All in all, while by definition Entropy should be significantly, and negatively correlated with accuracy, in practice accuracy judgement itself, for pseudowords, is not a straightforward and error-free process. Even though we gave the same instructions to all scorers, and even though all scorers were trained in phonology, there is variability in judgement both between scorers and within scorers (as the results for the Monolingual German children sample seem to show).

We interpret this finding as a further evidence that accuracy scoring is subject to arbitrariness and its reliability is low. Accuracy, as a measure to evaluate pseudoword reading behavior, is less than ideal. This finding points toward the need to find a different, subjectivity-free measure to investigate pseudoword reading aloud behavior. Since Entropy calculation does not involve any type of human intervention and is a complete, mathematical process, we propose here that Shannon’s Entropy, when investigating item-level behavior, could represent, in this regard, a good candidate.

Limitations and future directions

In this study we isolated the effects of orthographic depth, age and bilingualism on a new measure for pseudowords reading aloud performance: Entropy. This measure opens possibilities for future research. The relationship between this measure and a more traditional one, reaction time requires further clarification. For example, pseudowords associated with high Entropy values can take more time to read, because readers have to scan all plausible phonological representations and decide which one is more fitting given a particular context. This would shed light about the cognitive processes that correlate with pseudoword reading aloud Entropy. It is possible that readers have a set of context-sensitive GPCs which they always apply when they encounter a particular orthographic cluster. It might depend on their reading experience, and in particular the frequency with which they encounter a given cluster in real words. Activation of other possible pronunciations is suppressed at an early processing stage, such that Entropy is not reflected in participants’ response latencies. Alternatively, it is possible that participants generate possible pronunciations at a late processing stage, before articulation is initiated. This would lead to a closer link between item-level Entropy and RT.

An advantage of the Entropy measure is that its calculation is theory-neutral. While we used the terminology of the Dual Route Cascaded model throughout the paper (e.g. grapheme-phoneme correspondences), the results also fit within alternative models of reading, such as Connectionist models [63, 64]. The current analysis do not allow us to provide evidence for one model over another.

However, this could be a direction for future research. For example, language-level Entropy at different unit sizes (as described by [18] could be used as a predictor of pseudoword reading aloud Entropy. This would allow us to assess whether GPCs, as currently implemented in the DRC, are the best predictors of Entropy, or if participants rely on larger units such as bodies. Our multiregression analysis seem to suggest, already, that variables such as orthographic neighborhood, phonological neighborhood, body neighborhood, baseword and bigram frequency and number of syllables do not seem to be good predictors. A further possibility would be to investigate the role of sublexical units in Entropy: using participant-level Entropy by presenting the same participants repeatedly with the same orthographic units (as was done by [12]), would allow us to assess whether participants use the same type of units across time, or if there is intra-participant variability in which type of correspondence is applied, which would speak against the notion of an all-or-none rule.
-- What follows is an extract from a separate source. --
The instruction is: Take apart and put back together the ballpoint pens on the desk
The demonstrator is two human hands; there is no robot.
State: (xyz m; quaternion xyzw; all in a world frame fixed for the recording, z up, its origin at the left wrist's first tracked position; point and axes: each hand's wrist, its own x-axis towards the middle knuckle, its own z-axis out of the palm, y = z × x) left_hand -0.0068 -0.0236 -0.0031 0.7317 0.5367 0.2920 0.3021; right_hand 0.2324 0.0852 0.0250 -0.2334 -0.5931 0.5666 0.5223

Methodologically, future research on the application of the Entropy measure in pseudowords reading behavior may want to directly assess how and if the present findings change given a different sample size. As with all measures, Entropy is likely to be sensitive to sample size: smaller samples are more likely to be affected by random noise. Furthermore, the number of possible pronunciations, which is a major determiner of the Entropy measure, depends on the number of participants, because the maximum number of possible pronunciations is capped by the number of participants. In practice, the number of different pronunciations is likely to be lower than the number of participants in our experiments. For example, Pritchard, Coltheart, Palethorpe and Castles [7] found, on average, 8 different responses among 45 English-speaking participants. Nevertheless, future research is required to establish at what sample sizes and under what circumstances pseudoword reading aloud Entropy yields stable estimate.

Finally, in our fourth experiment, we randomly picked base words from which we derived pseudowords, without any systematic control (exception made for frequency) to linguistic properties such as body neighborhood, orthographic neighborhood, or number of syllables and length (for the first subset). Our choice was driven by the consideration that we could not find significant cross-linguistics differences in Entropy using systematically chosen items that matched across languages in Experiment 1-3, and we suspected that the item characteristics themselves could be the cause. Although choosing items whose orthographic characteristics were controlled for has the advantage of having potentially psycholinguistic relevant factors contained (for example, the word length), in cross-linguistic research using items that were forced to be similar across orthographies may prevent an adequate representation of the different orthographies features of the languages in question [49]. This shortcoming could be avoided by choosing random base words from which we can derive pseudowords, while using only frequency as a control variable (since frequency is not orthography related, contrary to the above-mentioned characteristics). However, a random selection of base words can result in an unbalanced list, merely due to chance rather than as a reflection of the systematic features of the language. To account for both deficiencies, we decided to try both approaches.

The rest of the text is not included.